Restate every line of the material, word for word.

START Stored data

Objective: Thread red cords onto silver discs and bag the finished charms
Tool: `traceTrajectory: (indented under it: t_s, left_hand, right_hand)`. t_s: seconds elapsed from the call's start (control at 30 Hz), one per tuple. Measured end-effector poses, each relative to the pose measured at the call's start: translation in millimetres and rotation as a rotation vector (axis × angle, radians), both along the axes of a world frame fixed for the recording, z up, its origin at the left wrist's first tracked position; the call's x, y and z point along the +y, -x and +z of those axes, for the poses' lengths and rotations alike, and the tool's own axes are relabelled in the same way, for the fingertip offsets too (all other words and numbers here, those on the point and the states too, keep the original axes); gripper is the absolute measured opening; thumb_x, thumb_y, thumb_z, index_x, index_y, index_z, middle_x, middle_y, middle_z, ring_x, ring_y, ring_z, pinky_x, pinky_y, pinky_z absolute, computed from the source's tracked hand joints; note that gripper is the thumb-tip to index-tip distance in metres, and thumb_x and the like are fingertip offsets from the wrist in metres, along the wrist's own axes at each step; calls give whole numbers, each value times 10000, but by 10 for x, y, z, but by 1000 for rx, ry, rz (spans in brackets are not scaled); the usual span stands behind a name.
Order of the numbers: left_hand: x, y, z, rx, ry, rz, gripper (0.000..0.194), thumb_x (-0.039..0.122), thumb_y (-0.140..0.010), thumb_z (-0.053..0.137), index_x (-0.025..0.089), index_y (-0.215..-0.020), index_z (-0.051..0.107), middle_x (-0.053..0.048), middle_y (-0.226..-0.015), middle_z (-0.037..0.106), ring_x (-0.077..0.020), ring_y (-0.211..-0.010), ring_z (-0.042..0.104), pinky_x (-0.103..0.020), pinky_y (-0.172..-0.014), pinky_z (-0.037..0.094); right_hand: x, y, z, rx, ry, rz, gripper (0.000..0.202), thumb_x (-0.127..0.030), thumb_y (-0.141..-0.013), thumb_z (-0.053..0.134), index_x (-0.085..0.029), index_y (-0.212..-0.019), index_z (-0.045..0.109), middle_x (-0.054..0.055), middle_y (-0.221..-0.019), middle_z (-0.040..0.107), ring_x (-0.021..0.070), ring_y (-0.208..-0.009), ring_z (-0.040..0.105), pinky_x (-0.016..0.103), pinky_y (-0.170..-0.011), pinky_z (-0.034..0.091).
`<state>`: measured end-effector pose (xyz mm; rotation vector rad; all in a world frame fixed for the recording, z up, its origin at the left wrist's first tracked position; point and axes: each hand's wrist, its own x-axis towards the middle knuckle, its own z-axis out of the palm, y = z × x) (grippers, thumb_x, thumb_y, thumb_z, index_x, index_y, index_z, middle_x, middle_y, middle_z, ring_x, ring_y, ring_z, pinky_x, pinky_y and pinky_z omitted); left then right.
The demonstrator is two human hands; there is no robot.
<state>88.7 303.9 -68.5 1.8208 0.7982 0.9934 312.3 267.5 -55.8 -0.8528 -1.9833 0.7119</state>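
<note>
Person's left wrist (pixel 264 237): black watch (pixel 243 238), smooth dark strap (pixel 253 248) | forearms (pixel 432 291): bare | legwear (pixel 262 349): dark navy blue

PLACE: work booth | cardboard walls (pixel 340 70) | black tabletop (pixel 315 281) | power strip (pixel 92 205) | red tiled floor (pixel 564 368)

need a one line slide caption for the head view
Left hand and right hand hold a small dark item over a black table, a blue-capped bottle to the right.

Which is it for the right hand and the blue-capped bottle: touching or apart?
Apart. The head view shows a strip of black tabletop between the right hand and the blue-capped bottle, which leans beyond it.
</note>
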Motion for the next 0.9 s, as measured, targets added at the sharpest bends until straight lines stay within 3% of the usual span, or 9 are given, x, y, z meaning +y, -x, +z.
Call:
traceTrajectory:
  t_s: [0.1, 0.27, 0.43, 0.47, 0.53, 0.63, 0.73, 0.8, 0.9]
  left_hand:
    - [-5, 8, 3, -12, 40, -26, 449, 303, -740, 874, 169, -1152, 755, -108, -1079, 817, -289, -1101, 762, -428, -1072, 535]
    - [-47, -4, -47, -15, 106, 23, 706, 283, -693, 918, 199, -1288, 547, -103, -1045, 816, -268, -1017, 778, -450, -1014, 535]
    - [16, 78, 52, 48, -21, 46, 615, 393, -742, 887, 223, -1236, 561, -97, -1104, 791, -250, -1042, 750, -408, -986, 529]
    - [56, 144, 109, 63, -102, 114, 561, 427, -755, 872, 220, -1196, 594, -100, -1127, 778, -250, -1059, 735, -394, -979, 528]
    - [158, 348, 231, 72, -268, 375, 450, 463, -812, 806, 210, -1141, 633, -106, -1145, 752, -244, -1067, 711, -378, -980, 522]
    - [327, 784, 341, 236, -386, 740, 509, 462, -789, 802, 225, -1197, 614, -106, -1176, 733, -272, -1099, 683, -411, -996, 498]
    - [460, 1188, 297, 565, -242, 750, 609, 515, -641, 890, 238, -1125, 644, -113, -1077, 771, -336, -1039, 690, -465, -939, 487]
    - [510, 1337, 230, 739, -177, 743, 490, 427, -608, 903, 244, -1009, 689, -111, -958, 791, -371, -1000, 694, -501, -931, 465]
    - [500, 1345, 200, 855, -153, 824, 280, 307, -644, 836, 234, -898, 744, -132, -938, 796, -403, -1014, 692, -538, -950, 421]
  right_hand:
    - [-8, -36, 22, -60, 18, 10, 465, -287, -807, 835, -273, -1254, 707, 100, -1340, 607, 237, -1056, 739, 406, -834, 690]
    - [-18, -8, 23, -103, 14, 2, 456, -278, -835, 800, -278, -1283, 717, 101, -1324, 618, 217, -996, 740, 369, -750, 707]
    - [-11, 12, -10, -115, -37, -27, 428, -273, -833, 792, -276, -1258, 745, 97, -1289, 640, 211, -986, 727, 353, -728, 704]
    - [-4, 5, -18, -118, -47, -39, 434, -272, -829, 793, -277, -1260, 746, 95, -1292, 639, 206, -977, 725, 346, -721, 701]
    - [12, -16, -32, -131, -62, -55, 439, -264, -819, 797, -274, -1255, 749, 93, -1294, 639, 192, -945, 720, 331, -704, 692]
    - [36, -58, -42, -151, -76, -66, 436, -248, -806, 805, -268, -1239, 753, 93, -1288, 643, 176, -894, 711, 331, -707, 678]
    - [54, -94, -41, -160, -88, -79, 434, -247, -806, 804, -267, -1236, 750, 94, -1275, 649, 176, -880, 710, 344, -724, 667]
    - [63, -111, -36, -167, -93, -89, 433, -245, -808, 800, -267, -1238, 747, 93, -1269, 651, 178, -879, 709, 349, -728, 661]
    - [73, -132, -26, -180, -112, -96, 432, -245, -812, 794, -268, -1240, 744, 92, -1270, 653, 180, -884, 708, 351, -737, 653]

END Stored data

Task result:
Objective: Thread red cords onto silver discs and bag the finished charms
Tool: `traceTrajectory: (indented under it: t_s, left_hand, right_hand)`. t_s: seconds elapsed from the call's start (control at 30 Hz), one per tuple. Measured end-effector poses, each relative to the pose measured at the call's start: translation in millimetres and rotation as a rotation vector (axis × angle, radians), both along the axes of a world frame fixed for the recording, z up, its origin at the left wrist's first tracked position; the call's x, y and z point along the +y, -x and +z of those axes, for the poses' lengths and rotations alike, and the tool's own axes are relabelled in the same way, for the fingertip offsets too (all other words and numbers here, those on the point and the states too, keep the original axes); gripper is the absolute measured opening; thumb_x, thumb_y, thumb_z, index_x, index_y, index_z, middle_x, middle_y, middle_z, ring_x, ring_y, ring_z, pinky_x, pinky_y, pinky_z absolute, computed from the source's tracked hand joints; note that gripper is the thumb-tip to index-tip distance in metres, and thumb_x and the like are fingertip offsets from the wrist in metres, along the wrist's own axes at each step; calls give whole numbers, each value times 10000, but by 10 for x, y, z, but by 1000 for rx, ry, rz (spans in brackets are not scaled); the usual span stands behind a name.
Order of the numbers: left_hand: x, y, z, rx, ry, rz, gripper (0.000..0.194), thumb_x (-0.039..0.122), thumb_y (-0.140..0.010), thumb_z (-0.053..0.137), index_x (-0.025..0.089), index_y (-0.215..-0.020), index_z (-0.051..0.107), middle_x (-0.053..0.048), middle_y (-0.226..-0.015), middle_z (-0.037..0.106), ring_x (-0.077..0.020), ring_y (-0.211..-0.010), ring_z (-0.042..0.104), pinky_x (-0.103..0.020), pinky_y (-0.172..-0.014), pinky_z (-0.037..0.094); right_hand: x, y, z, rx, ry, rz, gripper (0.000..0.202), thumb_x (-0.127..0.030), thumb_y (-0.141..-0.013), thumb_z (-0.053..0.134), index_x (-0.085..0.029), index_y (-0.212..-0.019), index_z (-0.045..0.109), middle_x (-0.054..0.055), middle_y (-0.221..-0.019), middle_z (-0.040..0.107), ring_x (-0.021..0.070), ring_y (-0.208..-0.009), ring_z (-0.040..0.105), pinky_x (-0.016..0.103), pinky_y (-0.170..-0.011), pinky_z (-0.034..0.091).
`<state>`: measured end-effector pose (xyz mm; rotation vector rad; all in a world frame fixed for the recording, z up, its origin at the left wrist's first tracked position; point and axes: each hand's wrist, its own x-axis towards the middle knuckle, its own z-axis out of the palm, y = z × x) (grippers, thumb_x, thumb_y, thumb_z, index_x, index_y, index_z, middle_x, middle_y, middle_z, ring_x, ring_y, ring_z, pinky_x, pinky_y and pinky_z omitted); left then right.
The demonstrator is two human hands; there is no robot.
<state>88.7 303.9 -68.5 1.8208 0.7982 0.9934 312.3 267.5 -55.8 -0.8528 -1.9833 0.7119</state>
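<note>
Person's left wrist (pixel 264 237): black watch (pixel 243 238), smooth dark strap (pixel 253 248) | forearms (pixel 432 291): bare | legwear (pixel 262 349): dark navy blue

PLACE: work booth | cardboard walls (pixel 340 70) | black tabletop (pixel 315 281) | power strip (pixel 92 205) | red tiled floor (pixel 564 368)

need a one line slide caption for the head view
Left hand and right hand hold a small dark item over a black table, a blue-capped bottle to the right.

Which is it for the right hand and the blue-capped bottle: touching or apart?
Apart. The head view shows a strip of black tabletop between the right hand and the blue-capped bottle, which leans beyond it.
</note>
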Motion for the next 0.9 s, as measured, targets added at the sharpest bends until straight lines stay within 3% of the usual span, or 9 are given, x, y, z meaning +y, -x, +z.
Call:
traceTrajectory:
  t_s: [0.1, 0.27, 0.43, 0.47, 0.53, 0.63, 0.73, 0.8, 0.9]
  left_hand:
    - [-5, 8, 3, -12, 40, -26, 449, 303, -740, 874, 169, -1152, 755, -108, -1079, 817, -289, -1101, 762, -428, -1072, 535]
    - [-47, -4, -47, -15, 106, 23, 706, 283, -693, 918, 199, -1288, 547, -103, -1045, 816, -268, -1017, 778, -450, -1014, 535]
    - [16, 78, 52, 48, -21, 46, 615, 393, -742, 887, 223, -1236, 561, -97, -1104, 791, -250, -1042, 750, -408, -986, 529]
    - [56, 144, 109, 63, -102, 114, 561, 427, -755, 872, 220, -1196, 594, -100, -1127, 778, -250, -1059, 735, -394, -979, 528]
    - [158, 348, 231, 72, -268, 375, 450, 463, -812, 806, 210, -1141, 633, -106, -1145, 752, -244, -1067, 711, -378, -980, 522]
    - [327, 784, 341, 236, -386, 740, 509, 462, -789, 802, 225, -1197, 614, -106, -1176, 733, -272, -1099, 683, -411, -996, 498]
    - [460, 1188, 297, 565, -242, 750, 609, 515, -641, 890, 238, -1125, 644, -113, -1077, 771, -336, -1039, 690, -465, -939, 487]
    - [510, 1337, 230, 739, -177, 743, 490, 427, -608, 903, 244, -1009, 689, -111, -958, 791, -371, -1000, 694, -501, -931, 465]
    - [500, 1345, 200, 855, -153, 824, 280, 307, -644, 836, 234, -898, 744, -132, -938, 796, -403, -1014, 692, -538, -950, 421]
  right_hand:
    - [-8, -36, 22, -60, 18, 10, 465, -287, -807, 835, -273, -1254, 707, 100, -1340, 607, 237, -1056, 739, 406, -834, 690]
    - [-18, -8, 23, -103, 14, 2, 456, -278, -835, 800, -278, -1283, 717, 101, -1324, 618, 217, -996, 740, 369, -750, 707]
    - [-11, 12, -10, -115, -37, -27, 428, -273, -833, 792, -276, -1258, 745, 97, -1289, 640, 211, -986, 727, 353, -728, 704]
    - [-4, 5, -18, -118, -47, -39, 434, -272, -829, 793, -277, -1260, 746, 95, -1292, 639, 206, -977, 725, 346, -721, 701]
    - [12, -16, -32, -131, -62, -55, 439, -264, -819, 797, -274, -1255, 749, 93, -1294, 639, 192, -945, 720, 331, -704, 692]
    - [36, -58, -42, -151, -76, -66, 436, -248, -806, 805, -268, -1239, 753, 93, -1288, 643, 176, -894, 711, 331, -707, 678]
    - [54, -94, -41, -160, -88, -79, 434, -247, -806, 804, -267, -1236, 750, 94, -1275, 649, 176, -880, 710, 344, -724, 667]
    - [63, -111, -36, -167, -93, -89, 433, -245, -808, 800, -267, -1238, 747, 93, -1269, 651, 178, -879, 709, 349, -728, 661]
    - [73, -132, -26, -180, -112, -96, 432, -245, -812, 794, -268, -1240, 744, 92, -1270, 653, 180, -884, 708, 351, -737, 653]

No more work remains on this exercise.